Le texte mentionne la nécessité de renforcer l’alliance dans la région indopacifique pour la « compétition stratégique » avec la Chine. Et d’ajouter qu’il faut consolider notamment celle avec la Corée du Sud et y maintenir les soldats américains à leur niveau actuel, soit un total de 28 500.
La législation détaille aussi que cette continuité répond aux enjeux du traité de défense mutuelle Séoul-Washington, conclu en 1953, et à leur objectif commun d’instaurer la paix et la stabilité dans la péninsule coréenne.

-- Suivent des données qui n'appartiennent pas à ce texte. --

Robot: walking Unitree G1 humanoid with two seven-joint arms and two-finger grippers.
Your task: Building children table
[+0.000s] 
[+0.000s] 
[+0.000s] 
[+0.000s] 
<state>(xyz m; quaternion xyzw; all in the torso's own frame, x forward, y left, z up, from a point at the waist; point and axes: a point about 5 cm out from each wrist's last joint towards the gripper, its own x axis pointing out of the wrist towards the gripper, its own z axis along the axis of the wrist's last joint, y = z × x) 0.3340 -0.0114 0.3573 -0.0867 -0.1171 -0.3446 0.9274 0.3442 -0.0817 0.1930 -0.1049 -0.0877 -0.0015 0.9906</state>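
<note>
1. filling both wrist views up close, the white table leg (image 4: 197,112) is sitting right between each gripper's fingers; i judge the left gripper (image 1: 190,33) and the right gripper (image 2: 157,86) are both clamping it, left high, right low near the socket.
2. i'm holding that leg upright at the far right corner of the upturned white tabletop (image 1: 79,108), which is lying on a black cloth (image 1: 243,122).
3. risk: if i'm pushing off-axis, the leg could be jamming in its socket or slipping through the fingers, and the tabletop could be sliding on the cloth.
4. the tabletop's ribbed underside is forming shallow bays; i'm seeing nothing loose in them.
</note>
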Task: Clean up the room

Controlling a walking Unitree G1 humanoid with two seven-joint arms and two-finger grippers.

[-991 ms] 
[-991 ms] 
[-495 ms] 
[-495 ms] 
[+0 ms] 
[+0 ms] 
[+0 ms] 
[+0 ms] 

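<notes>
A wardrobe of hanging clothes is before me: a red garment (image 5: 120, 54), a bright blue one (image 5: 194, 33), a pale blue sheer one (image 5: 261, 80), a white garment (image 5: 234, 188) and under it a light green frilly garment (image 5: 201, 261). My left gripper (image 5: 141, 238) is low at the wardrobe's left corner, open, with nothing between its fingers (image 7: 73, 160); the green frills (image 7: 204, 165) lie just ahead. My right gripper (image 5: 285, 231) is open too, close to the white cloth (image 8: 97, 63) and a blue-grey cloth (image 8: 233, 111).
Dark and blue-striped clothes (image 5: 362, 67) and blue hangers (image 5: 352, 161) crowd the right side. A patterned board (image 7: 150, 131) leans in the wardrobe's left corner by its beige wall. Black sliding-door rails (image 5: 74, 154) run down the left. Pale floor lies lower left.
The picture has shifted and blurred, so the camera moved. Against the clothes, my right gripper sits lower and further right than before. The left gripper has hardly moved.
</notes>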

Seule ombre au tableau, la loi ne comporte plus de clause empêchant d’utiliser le budget en vue de réduire à moins de 28 500 le nombre de GIs stationnés au sud du 38e parallèle. Avant de la supprimer, les Etats-Unis auraient tenté de convaincre le gouvernement sud-coréen, expliquant que l’article en question n’est plus nécessaire, car l’administration Biden n’a aucune intention de baisser le nombre de ses militaires au pays du Matin clair.